The above problem requires a read after write consistency guarantee. Note that this consistency guarantee is catered towards the user who is the owner of the change and not the user who is viewing the comments on a blog post. To provide this consistency we can follow multiple approaches:
- When reading for a resource, we need to have some parameter to figure out if the user can modify the resource. If the answer to this question is yes then we read from leader and for remaining resources we read from replica node. Though this approach will not work in a scenario where the count of such resources is very high. Consider social media profile of a user. Various aspects of profile can be modified by user and if we end up reading all these resources from lead to generate the profile page then we will lose out on benefits of replication system.
- One way to overcome the issue of multiple resources having probability of being modified the user is to measure the replica lag that your application suffers from.
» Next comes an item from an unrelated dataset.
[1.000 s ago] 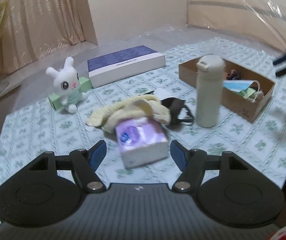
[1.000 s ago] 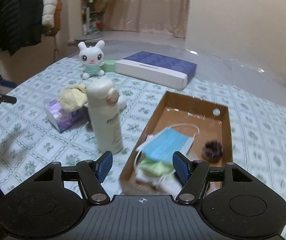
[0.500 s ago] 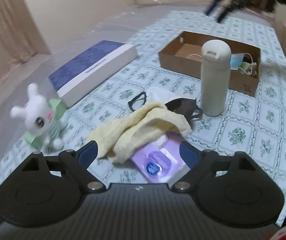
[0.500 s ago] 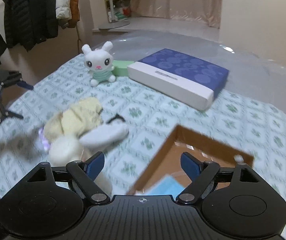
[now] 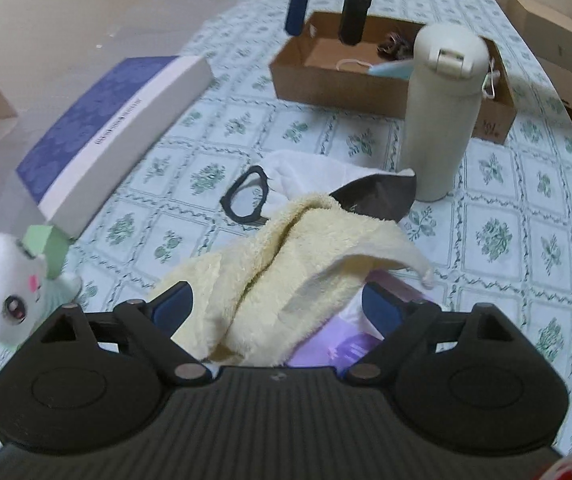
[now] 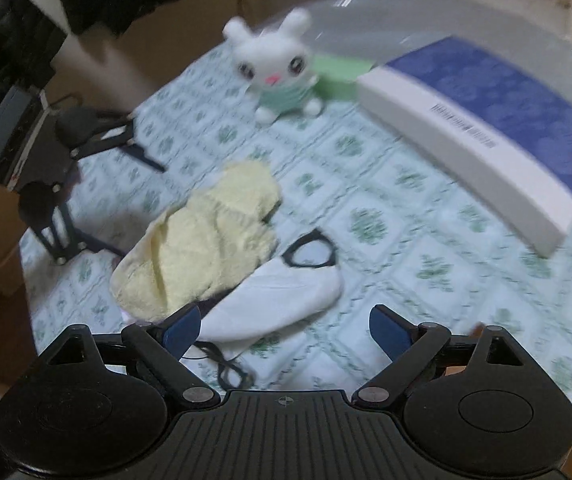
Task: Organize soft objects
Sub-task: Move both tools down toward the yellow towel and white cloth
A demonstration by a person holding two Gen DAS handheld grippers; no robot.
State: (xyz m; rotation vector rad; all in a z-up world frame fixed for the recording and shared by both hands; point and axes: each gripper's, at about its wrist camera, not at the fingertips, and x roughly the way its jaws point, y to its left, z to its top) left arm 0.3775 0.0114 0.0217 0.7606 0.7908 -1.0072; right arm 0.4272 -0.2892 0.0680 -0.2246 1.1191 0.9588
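A: How do the tongs stand?
B: The left gripper gapes wide over the yellow towel, gripping nothing. The right gripper is spread wide and empty too.
A: And beyond?
B: The towel covers a purple tissue pack; farther off, a bottle, then a cardboard box.

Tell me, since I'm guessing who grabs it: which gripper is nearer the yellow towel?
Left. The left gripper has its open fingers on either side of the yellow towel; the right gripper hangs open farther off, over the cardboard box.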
Say for example if the P99 for a resource being replicated is 200ms then we will need to keep track of time for last update of resource by the user. After this time any read that comes within 200ms will be routed to the leader. After this 200ms mark we will start routing queries back to replica nodes.
- Another way is to keep track of most recent update timestamp on client side and send it as part of read request. Then we ensure that the replica node from which we are reading reflects update operation in its storage at least until that timestamp. If that is not the case then we route the request to another replica that is updated until the timestamp. Though this might require multiple network hops in turn increasing the latency of our API.
Monotonic Reads
Another problem that can occur due to replication lag is representing our system to client where they feel as if the time is moving backwards. Consider the below scenario
In above scenario after the client has performed an update operation, it sends out a read command for same resource (Key A). By that time Follower_1
has replicated the resource and when it receives the read request it returns the correct value. Immediately after that client tries to read the same resource again and this time the read request lands on Follower_2
which has yet not successfully replicated the update operation. Follower_2
will end up returning a KEY_NOT_FOUND
exception. In the above system if the user is the only owner of the resource then it will feel like the resource magically disappeared even though previously they were able to access it successfully after update operation.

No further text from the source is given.